Linders Politik verfolgt also ein Prinzip: Konkurrenz ist gut, alles, was sie behindert (Verantwortungsgefühl für ungeborene Generationen, Rücksicht gegenüber Armen und unverschuldet Benachteiligten, Respekt auch gegenüber denen, die wenig Macht und Reichtum haben) ist schlecht. Gleiche Rechte für alle sind der FDP auch nicht so wichtig. Sobald sich damit Stimmen gewinnen lassen, kann man das Asyl-Recht auf Schutz in einem friedlichen und demokratischen Land schonmal zur Diskussion stellen. Lindner denkt laut nach, ob man nur noch handverlesene Personen vor dem Unrechtsregime der Taliban schützt, für die anderen das Grundrecht auf Asyl aber abschafft.

Die FDP behauptet zwar, für das ganze Land und die EU Politik zu machen, schaut man sich die Politik, die sie machen, aber real an, hat sie nur ein Grundprinzip: „Individuelle Freiheit ist das Wichtigste!“ Verantwortung braucht man, wenn man so ein tolles Prinzip hat, dann auch nicht zu übernehmen, weder für zukünftige Generationen, noch für die eigenen Zusagen, die man Partnern in der Vergangenheit gemacht hat. Verantwortung steht bei der FDP dann auch konsequenterweise nicht hoch im Kurs, wie man im Text von Marco Buschmann über den liberalen Soziologen Max Weber nachlesen kann:

„Man habe, so Weber, der sich klar auf die Seite einer Verantwortungsethik stellt, für die (voraussehbaren) Folgen seines Handelns aufzukommen, nicht nur für die unmittelbaren, auch für die in der weiteren Zukunft. Dabei wisse man, dass wir Menschen absolute Gerechtigkeit auf Erden nicht schaffen können. (…) All dies atmet eine Härte und Strenge, die von manchem als Widerspruch zu Menschenfreundlichkeit oder Zuversicht empfunden wird.“ (https://www.bmj.de/SharedDocs/Interviews/DE/2024/0418_FAZ-Einspruch_Gastbeitrag.html)

Buschmann merkt leider nicht, dass Webers Verantwortungsethik eine Ethik der Fürsorge und der Menschenfreundlichkeit ist, die auch mitdenkt, dass wir Menschen die Folgen unserer Entscheidungen nur begrenzt absehen können, und uns damit von zu viel Verantwortungsdruck entlastet. Die Prinzipien-Gesinnung der FDP dagegen „atmet“ gnadenlose „Härte und Strenge“: „Konkurrenz belebt das Geschäft!“ ist das unbarmherzige Prinzip einer Gesellschaft, in der nur Leistung allein zählt. Armer John Rawls!

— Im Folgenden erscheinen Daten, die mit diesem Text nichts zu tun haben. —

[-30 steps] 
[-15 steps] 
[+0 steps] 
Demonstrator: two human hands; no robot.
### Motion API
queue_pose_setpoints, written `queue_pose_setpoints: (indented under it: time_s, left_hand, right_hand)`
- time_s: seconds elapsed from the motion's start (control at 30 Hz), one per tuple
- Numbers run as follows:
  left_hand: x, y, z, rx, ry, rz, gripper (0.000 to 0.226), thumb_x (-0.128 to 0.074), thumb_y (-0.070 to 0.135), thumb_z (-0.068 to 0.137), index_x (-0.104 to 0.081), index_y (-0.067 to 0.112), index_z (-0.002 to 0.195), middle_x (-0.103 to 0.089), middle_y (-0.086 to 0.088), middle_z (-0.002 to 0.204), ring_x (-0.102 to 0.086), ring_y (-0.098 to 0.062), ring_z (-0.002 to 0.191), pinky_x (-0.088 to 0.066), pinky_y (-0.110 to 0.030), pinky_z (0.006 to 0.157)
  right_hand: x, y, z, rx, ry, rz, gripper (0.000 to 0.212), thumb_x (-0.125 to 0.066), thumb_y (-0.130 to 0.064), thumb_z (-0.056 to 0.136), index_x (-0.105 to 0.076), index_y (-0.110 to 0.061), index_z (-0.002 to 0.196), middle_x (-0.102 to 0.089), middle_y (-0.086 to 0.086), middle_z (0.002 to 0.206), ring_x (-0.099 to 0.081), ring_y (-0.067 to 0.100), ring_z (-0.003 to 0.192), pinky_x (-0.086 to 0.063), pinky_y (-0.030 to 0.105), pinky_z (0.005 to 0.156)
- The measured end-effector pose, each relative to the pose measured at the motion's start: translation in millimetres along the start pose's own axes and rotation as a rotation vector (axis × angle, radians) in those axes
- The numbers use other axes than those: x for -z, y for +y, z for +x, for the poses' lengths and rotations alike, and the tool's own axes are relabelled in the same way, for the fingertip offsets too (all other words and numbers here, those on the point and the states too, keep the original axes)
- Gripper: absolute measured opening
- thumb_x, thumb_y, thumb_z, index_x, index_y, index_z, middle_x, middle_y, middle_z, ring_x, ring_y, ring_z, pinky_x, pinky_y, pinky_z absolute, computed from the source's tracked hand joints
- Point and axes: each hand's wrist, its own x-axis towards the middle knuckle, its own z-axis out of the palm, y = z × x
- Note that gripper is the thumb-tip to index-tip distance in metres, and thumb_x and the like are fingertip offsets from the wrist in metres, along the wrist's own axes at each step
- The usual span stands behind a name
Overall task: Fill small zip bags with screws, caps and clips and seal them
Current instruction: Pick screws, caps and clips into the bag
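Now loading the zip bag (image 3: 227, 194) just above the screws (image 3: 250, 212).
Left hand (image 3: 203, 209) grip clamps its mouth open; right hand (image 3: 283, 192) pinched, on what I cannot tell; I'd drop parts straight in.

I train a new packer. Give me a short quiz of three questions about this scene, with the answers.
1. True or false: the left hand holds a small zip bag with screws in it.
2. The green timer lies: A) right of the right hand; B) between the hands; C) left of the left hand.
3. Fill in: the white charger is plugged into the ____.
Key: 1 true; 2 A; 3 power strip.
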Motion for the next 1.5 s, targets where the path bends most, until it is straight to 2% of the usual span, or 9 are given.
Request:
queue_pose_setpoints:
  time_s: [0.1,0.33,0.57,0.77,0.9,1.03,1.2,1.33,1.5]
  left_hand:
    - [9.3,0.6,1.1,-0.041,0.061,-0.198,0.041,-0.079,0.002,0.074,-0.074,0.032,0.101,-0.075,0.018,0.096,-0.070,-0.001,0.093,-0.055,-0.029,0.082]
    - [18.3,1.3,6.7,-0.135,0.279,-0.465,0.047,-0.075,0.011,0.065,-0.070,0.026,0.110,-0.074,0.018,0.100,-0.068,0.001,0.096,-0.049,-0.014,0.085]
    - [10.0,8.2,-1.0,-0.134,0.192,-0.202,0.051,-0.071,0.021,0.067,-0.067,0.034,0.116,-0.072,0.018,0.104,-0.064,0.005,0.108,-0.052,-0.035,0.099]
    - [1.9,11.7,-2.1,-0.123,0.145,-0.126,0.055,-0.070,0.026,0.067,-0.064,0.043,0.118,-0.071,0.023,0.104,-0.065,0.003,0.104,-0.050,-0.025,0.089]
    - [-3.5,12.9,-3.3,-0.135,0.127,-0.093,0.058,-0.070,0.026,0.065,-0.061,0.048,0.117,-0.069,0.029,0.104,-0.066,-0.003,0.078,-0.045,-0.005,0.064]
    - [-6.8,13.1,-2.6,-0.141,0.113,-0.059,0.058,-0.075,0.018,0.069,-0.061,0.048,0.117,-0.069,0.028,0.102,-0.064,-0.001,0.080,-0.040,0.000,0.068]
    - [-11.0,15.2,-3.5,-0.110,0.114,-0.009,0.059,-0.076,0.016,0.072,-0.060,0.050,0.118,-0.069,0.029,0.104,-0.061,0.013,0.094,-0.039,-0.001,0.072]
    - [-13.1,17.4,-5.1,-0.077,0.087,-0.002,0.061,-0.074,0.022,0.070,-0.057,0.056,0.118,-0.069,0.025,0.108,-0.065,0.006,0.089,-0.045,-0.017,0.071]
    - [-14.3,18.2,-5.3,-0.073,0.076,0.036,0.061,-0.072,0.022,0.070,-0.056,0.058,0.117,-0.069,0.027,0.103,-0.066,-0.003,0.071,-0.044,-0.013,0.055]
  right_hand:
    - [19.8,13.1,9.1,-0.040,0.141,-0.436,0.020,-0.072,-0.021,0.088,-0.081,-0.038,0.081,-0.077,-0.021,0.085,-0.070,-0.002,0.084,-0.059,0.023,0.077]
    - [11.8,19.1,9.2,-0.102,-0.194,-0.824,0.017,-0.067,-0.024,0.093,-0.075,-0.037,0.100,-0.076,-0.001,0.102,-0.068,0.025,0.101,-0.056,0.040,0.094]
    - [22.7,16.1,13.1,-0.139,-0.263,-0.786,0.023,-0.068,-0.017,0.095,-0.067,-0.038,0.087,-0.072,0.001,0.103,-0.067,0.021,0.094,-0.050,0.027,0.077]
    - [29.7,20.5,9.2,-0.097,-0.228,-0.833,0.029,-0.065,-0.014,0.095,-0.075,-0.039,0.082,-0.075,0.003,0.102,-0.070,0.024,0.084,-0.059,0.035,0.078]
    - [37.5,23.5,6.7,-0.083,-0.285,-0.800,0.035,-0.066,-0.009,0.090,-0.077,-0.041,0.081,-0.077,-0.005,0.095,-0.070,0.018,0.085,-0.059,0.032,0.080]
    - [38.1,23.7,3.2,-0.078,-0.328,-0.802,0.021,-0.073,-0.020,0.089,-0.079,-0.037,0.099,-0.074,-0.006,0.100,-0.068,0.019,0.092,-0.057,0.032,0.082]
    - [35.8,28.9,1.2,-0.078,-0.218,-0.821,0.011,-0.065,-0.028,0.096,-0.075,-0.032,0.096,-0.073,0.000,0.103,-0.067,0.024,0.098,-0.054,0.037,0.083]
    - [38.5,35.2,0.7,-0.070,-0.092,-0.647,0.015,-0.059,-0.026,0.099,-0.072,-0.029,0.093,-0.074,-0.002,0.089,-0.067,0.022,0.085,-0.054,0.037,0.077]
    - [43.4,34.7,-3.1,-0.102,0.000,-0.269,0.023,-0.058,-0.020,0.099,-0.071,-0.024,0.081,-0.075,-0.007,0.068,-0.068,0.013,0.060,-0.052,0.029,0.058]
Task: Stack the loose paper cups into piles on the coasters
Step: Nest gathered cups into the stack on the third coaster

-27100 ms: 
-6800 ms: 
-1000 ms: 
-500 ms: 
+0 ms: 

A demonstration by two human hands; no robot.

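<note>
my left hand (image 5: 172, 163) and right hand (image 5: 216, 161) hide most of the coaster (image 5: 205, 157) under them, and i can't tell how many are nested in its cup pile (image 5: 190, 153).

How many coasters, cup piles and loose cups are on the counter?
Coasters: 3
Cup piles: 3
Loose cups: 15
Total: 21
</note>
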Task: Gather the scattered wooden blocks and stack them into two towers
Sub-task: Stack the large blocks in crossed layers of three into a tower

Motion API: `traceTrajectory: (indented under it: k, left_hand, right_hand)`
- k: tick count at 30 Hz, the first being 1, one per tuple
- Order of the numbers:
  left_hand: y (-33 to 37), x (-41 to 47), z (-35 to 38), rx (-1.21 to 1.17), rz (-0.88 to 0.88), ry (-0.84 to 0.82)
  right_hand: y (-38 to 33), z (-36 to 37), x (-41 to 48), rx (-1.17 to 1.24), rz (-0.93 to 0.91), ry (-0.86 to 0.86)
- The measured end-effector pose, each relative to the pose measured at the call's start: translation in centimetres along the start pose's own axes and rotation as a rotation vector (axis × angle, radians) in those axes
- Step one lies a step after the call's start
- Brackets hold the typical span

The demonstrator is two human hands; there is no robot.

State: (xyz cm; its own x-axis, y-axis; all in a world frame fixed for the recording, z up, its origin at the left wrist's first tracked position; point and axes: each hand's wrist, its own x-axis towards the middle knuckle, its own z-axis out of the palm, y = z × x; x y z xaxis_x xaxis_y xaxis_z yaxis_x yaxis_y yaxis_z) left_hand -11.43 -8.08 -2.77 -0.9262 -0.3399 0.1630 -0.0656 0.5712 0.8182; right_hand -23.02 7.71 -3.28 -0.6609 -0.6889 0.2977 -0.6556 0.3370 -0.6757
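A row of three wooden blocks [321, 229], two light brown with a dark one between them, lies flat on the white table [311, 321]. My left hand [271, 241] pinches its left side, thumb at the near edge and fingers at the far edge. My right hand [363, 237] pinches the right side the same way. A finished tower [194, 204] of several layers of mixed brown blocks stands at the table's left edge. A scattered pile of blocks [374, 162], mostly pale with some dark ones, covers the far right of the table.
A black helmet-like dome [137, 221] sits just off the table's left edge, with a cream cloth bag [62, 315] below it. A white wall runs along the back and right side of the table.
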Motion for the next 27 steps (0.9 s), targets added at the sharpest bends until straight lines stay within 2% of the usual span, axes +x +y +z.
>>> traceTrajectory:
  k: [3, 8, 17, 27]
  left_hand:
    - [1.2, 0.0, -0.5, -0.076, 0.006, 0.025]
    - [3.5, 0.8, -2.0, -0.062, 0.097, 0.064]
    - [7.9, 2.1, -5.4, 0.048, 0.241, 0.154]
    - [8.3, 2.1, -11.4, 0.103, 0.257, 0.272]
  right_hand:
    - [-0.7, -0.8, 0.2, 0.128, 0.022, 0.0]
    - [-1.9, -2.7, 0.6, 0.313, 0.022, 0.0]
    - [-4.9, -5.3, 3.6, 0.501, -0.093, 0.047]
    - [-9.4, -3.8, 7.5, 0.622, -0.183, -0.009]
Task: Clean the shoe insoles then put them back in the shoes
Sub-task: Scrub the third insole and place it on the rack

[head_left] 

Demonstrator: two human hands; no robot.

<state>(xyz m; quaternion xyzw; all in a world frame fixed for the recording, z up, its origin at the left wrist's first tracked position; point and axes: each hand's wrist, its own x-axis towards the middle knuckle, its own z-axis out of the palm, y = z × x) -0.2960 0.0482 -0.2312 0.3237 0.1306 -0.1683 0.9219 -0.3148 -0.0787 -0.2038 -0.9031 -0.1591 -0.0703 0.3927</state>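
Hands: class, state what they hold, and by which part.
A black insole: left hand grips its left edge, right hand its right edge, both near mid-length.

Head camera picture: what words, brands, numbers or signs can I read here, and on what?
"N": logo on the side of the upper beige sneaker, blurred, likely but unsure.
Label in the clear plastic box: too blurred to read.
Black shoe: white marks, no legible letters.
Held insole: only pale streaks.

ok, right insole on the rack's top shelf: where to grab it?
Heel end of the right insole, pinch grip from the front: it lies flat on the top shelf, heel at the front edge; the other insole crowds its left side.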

Die FDP vertritt einen irrationalen Liberalismus, in dem Ungleichheit als Leistungsanreiz zum einzigen Prinzip wird und gleiche Rechte für alle nicht mehr so wichtig sind, wenn sie Geld kosten und Wähler*innenstimmen.

Das wird schiefgehen. Wer so Politik macht, macht mehr kaputt, als er Gutes schafft. Verantwortungsgemeinschaften können nicht nur kleine Gruppen sein, sondern müssen auch Nationen und die internationale Gemeinschaft sein. Die gemeinsam geteilte und verabredete Verantwortung, die im Grundgesetz, in der EU-Menschenrechtskonvention und in der allgemeinen Erklärung der Menschenrechte der UN gut definiert wurde, gilt allen Menschen weltweit und auch denen, die in der Zukunft geboren werden, so gut und so weit wir die Folgen unserer Politik absehen können. Vielleicht sollte Christian Lindner „Fluch der Karibik“ anschauen, und im Bezug auf seine Grund-Prinzipien: „Konkurrenz“ und „Individuelle Freiheit“ den Satz von Captain Barbossa beherzigen: „The code – thats more guidelines“ – Prinzipien sind mehr Richtlinien als strikte Vorschriften, und wenn wir gerechte Politik machen wollen, müssen wir uns zwar am Prinzip individueller Freiheit orientieren, aber wir haben auch einen Auslegungsspielraum, in dem wir konkret bestimmen müssen, was das genau heißt, und wie Politik zum Beispiel in einem Staat und international für alle individuellen Personen Chancengleichheit schaffen kann. Wir müssen das Prinzip Freiheit richtig auslegen und können uns nicht an schematischen Programmen orientieren, weil das Prinzip individueller Freiheit auf reales Leben trifft, und Leben ist meistens komplizierter, als unsere Prinzipien uns vortäuschen. Zu dieser Kompliziertheit gehört, dass wir nur gemeinsam frei sein können, wie Erich Mühsam gegen den simplen liberalen Individualismus einerseits und den desaströsen Kollektivismus totalitärer Ideologien andererseits argumentierte. Und gemeinsam frei sein können wir nur, wenn wir uns alle darauf verlassen können, dass Verträge und Versprechen auch gelten, und nur begründet aufgekündigt werden können. Diese Begründung kann nicht der Reichtums- und Machterhalt der eigenen Gruppe allein sein.